- **THE PROBLEM**: Please write out word for word the opening lines of the material, including the line with "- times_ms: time" as the last.

- **SUPPLIED INFORMATION**:
BEGIN

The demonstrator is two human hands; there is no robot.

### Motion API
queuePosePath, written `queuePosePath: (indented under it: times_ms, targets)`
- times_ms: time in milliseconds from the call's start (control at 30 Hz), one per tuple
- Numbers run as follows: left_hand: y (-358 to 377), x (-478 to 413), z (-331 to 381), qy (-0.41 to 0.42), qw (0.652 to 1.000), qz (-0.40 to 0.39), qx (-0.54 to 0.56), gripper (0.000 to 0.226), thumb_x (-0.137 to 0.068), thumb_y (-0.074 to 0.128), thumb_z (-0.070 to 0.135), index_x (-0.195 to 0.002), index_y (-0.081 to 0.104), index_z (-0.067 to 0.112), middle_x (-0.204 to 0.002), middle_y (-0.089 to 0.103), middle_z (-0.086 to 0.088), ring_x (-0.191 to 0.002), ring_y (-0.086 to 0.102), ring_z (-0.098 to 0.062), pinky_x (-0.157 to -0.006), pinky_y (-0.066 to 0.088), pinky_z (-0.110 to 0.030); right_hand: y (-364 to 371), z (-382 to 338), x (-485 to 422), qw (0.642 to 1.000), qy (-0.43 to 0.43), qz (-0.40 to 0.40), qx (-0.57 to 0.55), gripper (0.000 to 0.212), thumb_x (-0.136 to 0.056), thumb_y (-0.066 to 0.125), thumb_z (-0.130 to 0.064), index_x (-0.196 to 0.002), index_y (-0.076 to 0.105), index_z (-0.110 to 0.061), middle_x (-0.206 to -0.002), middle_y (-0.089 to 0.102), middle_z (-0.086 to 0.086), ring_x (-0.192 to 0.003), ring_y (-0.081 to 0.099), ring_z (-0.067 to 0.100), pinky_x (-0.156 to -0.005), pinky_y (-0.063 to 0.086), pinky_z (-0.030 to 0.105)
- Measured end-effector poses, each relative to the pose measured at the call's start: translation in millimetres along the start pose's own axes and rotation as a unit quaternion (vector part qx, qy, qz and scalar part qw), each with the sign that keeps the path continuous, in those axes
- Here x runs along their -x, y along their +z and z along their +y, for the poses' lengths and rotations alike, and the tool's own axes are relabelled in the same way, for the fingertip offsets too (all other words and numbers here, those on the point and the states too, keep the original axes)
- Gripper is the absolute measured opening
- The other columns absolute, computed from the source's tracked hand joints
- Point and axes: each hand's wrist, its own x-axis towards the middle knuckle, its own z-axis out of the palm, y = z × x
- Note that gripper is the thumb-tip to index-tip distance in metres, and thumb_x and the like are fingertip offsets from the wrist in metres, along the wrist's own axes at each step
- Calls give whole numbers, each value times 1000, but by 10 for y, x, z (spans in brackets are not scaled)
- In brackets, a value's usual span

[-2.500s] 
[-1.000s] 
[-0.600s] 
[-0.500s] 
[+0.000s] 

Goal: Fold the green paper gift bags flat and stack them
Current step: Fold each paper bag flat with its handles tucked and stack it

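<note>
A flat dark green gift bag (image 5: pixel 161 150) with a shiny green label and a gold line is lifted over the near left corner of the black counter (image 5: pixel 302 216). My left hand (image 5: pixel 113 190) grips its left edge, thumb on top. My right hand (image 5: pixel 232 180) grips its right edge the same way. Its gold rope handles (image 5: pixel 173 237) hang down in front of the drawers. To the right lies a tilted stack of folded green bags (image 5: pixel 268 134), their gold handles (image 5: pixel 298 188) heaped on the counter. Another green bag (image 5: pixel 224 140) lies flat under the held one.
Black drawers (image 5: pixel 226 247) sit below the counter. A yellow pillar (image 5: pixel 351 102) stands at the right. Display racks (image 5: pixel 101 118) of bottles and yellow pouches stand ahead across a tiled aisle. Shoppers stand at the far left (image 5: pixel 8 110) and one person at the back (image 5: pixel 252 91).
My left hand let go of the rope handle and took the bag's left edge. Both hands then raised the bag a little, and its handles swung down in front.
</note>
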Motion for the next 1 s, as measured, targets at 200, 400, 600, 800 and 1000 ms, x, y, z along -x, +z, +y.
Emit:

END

- **OUTPUT OF THE EXERCISE**:
The demonstrator is two human hands; there is no robot.

### Motion API
queuePosePath, written `queuePosePath: (indented under it: times_ms, targets)`
- times_ms: time in milliseconds from the call's start (control at 30 Hz), one per tuple

The work for this exercise is now done.